A lifelong bachelor, Stoughton was the second son of an early Massachusetts magistrate, a leading colonial light and early Harvard benefactor, a founder of Dorchester, a pleasant town of about two hundred homes, scenically spread along two lazy rivers, lush with orchards and gardens. Socially, Stoughton ranked highest in his Harvard class. He completed a master’s degree at Oxford. He afterward preached part-time in Dorchester but resisted regular calls to accept its pulpit. Well-connected, beautifully educated, he was a choice candidate. Six attractive ministerial offers came his way; he declined each, opting instead for a political career. He enjoyed a meteoric rise.
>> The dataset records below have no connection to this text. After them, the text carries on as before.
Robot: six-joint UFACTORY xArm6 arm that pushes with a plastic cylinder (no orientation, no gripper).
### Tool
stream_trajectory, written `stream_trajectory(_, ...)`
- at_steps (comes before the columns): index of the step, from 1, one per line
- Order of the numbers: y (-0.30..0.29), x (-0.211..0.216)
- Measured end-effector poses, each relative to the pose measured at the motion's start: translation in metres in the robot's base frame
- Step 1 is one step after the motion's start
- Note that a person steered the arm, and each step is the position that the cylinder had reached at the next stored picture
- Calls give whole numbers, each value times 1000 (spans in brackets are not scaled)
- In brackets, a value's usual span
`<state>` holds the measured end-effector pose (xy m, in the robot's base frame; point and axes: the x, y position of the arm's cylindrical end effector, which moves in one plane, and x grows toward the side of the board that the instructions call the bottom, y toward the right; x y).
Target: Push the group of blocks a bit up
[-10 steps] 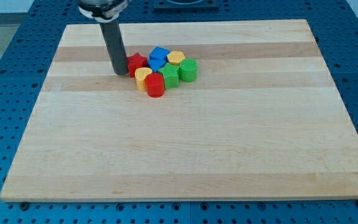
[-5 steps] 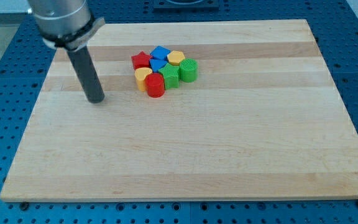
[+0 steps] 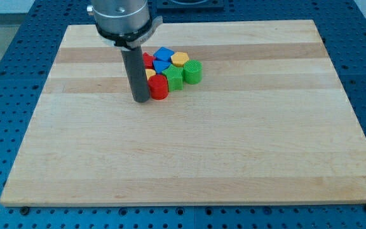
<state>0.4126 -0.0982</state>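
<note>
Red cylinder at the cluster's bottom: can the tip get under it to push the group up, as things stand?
Probably yes. My tip sits just to the view's left of the red cylinder, about level with its lower edge. The board below the cluster is bare, so sliding right underneath it looks unobstructed.

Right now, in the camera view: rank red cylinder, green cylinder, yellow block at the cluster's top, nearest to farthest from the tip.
1. red cylinder, just right of my tip.
2. yellow block, at the cluster's top, up and right.
3. green cylinder, cluster's right edge; only slightly farther than the yellow.
</note>
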Motion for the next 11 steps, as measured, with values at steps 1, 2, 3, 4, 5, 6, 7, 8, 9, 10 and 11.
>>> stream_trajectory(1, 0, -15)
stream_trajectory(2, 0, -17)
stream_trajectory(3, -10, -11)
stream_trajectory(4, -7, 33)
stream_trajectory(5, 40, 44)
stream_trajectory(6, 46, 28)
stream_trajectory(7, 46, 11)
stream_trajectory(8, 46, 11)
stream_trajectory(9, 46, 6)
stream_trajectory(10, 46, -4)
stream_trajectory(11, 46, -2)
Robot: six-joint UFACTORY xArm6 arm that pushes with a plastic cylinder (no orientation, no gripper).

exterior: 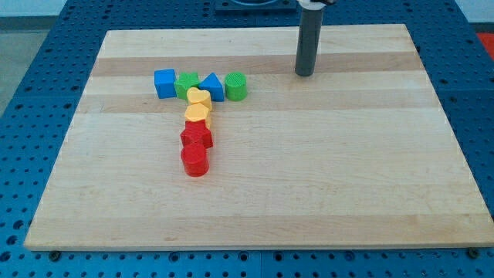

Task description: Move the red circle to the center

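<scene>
Wooden surface (324, 177) carries eight blocks, all left of my tip (305, 74), which touches none. You see two blue, two green, two yellow, two red. The red circle (195, 160) sits farthest, lower-left. No gripper exists, so nothing is held.

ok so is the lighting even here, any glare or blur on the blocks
In the camera view, light is soft and even on the pale wooden board; no harsh glare; my tip casts a faint shadow at its base; the red cylinder block and the green cylinder block look sharp, with small soft shadows.
</scene>
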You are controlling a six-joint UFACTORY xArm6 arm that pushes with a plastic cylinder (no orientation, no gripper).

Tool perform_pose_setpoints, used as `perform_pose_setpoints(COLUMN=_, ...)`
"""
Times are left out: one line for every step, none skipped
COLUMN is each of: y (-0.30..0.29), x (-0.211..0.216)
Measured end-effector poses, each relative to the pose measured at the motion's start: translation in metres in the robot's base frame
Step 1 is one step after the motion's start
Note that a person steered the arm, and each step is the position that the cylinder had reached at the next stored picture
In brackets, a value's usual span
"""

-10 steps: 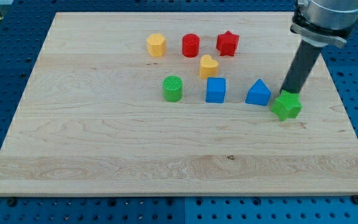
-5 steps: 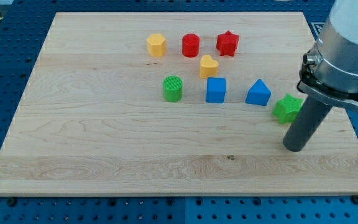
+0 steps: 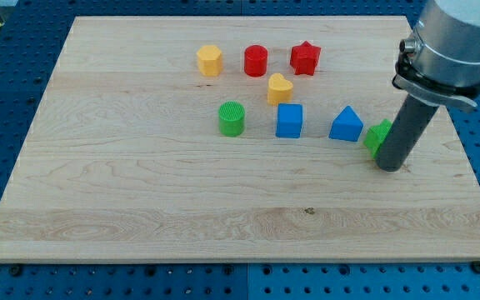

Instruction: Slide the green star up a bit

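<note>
Here my tip (image 3: 391,166) sits at the near side of the green star (image 3: 377,137), touching it and hiding most of it. The tool is a bare rod with nothing to open or close. The star lies far right on the table (image 3: 140,208), just right of the blue triangle (image 3: 346,124). An off-centre push could skew it left into that triangle

Single cam, high front angle, looks down on whole board (image 3: 140,192).
</note>
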State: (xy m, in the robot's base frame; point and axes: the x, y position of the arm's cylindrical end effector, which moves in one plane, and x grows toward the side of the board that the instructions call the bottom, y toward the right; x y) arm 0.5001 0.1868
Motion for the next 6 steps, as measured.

He settled into a Dorchester mansion surrounded by extensive pastures, meadows, orchards, cornfields, and a salt marsh.

At thirty-six, the first of his generation to do so, Stoughton preached the influential 1668 election sermon in Boston, essentially a state of the union address, distributed afterward to town leaders. In a cool-headed discourse, Stoughton ably burnished New England’s founding myth. It reverberated; his words were still being cited twenty-four years later. American exceptionalism was not born with him, but—forty-eight years after the landing of the
Mayflower
—Stoughton articulated it as well as anyone. They were God’s firstborns, his favorites, his most privileged; “What could have been done more for us than hath been done?” Stoughton dilated on divine expectation and paternal example, a cramped combination for a generation that preferred to luxuriate in their unworthiness. The colonists represented, Stoughton reminded his compatriots, the choice grain. A torrent of celestial blessings and expectations, mercies, advantages, privileges, liberties rained down upon them. Did they intend to flower or to molder in the wilderness? In light of the occasion, Stoughton cast a lordly vote for hierarchy. His compatriots submitted wisely to their “civic and spiritual guides.” Also by necessity—it was the second-generation theme song—he despaired of a people who had grown less vigilant, “sermon-proof and ordinance proof.” He injected the obligatory
millennial note; the Lord would soon “finish his great works in the world.” He nodded vaguely to adversaries in the murky middle distance. The Antichrist and his brood were on the march, for what promised to be a close battle. A generation before Parris had, Stoughton stressed “that this is the time wherein he that is not with Christ is against him.” There were to be no neutral parties.

From the age of forty, Stoughton devoted himself to public office and land speculation, a traditionally lucrative combination, more so at a time when a thousand square miles of Connecticut could be purchased for fifty pounds and a coat. With English partners, usually in association with his closest political ally, Joseph Dudley, briefly president of the colony, Stoughton went on a land-accumulating spree through the 1680s. (As a royal agent groused, it was impossible to contest the Crown’s claim to land titles when Massachusetts justices inevitably turned out to be the owners of those lands.)
*
While settling Indian land claims in 1681, Stoughton and Dudley carved out two thousand acres—dense with stands of massive white pine—for themselves. Five years later they presided over a (failed) venture to secure one hundred thousand acres along the Merrimack River.